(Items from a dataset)
Start of Block

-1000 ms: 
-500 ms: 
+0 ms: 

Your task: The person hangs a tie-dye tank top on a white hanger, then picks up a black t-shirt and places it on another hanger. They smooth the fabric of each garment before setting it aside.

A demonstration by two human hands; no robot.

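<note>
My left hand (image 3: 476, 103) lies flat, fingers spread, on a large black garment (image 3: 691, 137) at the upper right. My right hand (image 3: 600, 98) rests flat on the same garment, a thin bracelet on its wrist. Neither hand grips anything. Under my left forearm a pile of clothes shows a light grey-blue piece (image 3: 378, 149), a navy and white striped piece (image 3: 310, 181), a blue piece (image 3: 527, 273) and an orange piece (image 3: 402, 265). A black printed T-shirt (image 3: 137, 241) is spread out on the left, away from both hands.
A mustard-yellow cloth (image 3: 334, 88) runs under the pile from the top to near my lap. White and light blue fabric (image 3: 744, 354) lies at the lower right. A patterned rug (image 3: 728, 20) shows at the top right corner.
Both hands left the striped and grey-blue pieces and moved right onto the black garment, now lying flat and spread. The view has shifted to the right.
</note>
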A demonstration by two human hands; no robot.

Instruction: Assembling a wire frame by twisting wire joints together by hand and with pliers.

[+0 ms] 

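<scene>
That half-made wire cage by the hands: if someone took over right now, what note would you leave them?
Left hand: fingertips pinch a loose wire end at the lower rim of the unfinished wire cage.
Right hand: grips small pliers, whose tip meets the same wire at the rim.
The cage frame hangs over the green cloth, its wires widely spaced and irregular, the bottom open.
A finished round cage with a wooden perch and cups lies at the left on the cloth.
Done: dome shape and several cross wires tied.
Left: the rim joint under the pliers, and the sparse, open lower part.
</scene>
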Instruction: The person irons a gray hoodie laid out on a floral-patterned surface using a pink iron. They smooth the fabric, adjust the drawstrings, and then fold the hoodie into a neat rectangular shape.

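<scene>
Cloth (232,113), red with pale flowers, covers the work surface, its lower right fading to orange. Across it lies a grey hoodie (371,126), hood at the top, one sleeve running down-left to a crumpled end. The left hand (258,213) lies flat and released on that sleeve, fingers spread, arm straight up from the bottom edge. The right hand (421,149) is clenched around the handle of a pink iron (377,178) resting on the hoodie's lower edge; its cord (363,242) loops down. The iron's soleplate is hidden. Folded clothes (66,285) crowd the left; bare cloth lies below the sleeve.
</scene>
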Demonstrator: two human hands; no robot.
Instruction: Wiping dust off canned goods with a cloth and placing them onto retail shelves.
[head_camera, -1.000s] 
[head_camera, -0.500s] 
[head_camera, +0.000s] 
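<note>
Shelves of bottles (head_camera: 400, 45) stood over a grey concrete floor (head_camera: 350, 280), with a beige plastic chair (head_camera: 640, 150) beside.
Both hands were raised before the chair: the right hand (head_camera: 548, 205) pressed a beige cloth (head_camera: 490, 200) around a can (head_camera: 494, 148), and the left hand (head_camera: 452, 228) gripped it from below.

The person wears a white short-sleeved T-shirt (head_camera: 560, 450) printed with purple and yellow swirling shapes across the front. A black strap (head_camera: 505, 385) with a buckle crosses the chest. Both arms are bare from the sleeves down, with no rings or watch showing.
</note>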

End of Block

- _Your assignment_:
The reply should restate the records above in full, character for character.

- _Exercise response_:
-1000 ms: 
-500 ms: 
+0 ms: 

Your task: The person hangs a tie-dye tank top on a white hanger, then picks up a black t-shirt and places it on another hanger. They smooth the fabric of each garment before setting it aside.

A demonstration by two human hands; no robot.

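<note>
My left hand (image 3: 476, 103) lies flat, fingers spread, on a large black garment (image 3: 691, 137) at the upper right. My right hand (image 3: 600, 98) rests flat on the same garment, a thin bracelet on its wrist. Neither hand grips anything. Under my left forearm a pile of clothes shows a light grey-blue piece (image 3: 378, 149), a navy and white striped piece (image 3: 310, 181), a blue piece (image 3: 527, 273) and an orange piece (image 3: 402, 265). A black printed T-shirt (image 3: 137, 241) is spread out on the left, away from both hands.
A mustard-yellow cloth (image 3: 334, 88) runs under the pile from the top to near my lap. White and light blue fabric (image 3: 744, 354) lies at the lower right. A patterned rug (image 3: 728, 20) shows at the top right corner.
Both hands left the striped and grey-blue pieces and moved right onto the black garment, now lying flat and spread. The view has shifted to the right.
</note>
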A demonstration by two human hands; no robot.

Instruction: Assembling a wire frame by twisting wire joints together by hand and with pliers.

[+0 ms] 

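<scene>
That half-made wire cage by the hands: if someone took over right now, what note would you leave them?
Left hand: fingertips pinch a loose wire end at the lower rim of the unfinished wire cage.
Right hand: grips small pliers, whose tip meets the same wire at the rim.
The cage frame hangs over the green cloth, its wires widely spaced and irregular, the bottom open.
A finished round cage with a wooden perch and cups lies at the left on the cloth.
Done: dome shape and several cross wires tied.
Left: the rim joint under the pliers, and the sparse, open lower part.
</scene>
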Instruction: The person irons a gray hoodie laid out on a floral-patterned surface using a pink iron. They smooth the fabric, adjust the drawstrings, and then fold the hoodie into a neat rectangular shape.

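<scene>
Cloth (232,113), red with pale flowers, covers the work surface, its lower right fading to orange. Across it lies a grey hoodie (371,126), hood at the top, one sleeve running down-left to a crumpled end. The left hand (258,213) lies flat and released on that sleeve, fingers spread, arm straight up from the bottom edge. The right hand (421,149) is clenched around the handle of a pink iron (377,178) resting on the hoodie's lower edge; its cord (363,242) loops down. The iron's soleplate is hidden. Folded clothes (66,285) crowd the left; bare cloth lies below the sleeve.
</scene>
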Demonstrator: two human hands; no robot.
Instruction: Wiping dust off canned goods with a cloth and placing them onto retail shelves.
[head_camera, -1.000s] 
[head_camera, -0.500s] 
[head_camera, +0.000s] 
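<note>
Shelves of bottles (head_camera: 400, 45) stood over a grey concrete floor (head_camera: 350, 280), with a beige plastic chair (head_camera: 640, 150) beside.
Both hands were raised before the chair: the right hand (head_camera: 548, 205) pressed a beige cloth (head_camera: 490, 200) around a can (head_camera: 494, 148), and the left hand (head_camera: 452, 228) gripped it from below.

The person wears a white short-sleeved T-shirt (head_camera: 560, 450) printed with purple and yellow swirling shapes across the front. A black strap (head_camera: 505, 385) with a buckle crosses the chest. Both arms are bare from the sleeves down, with no rings or watch showing.
</note>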

No further output is expected here.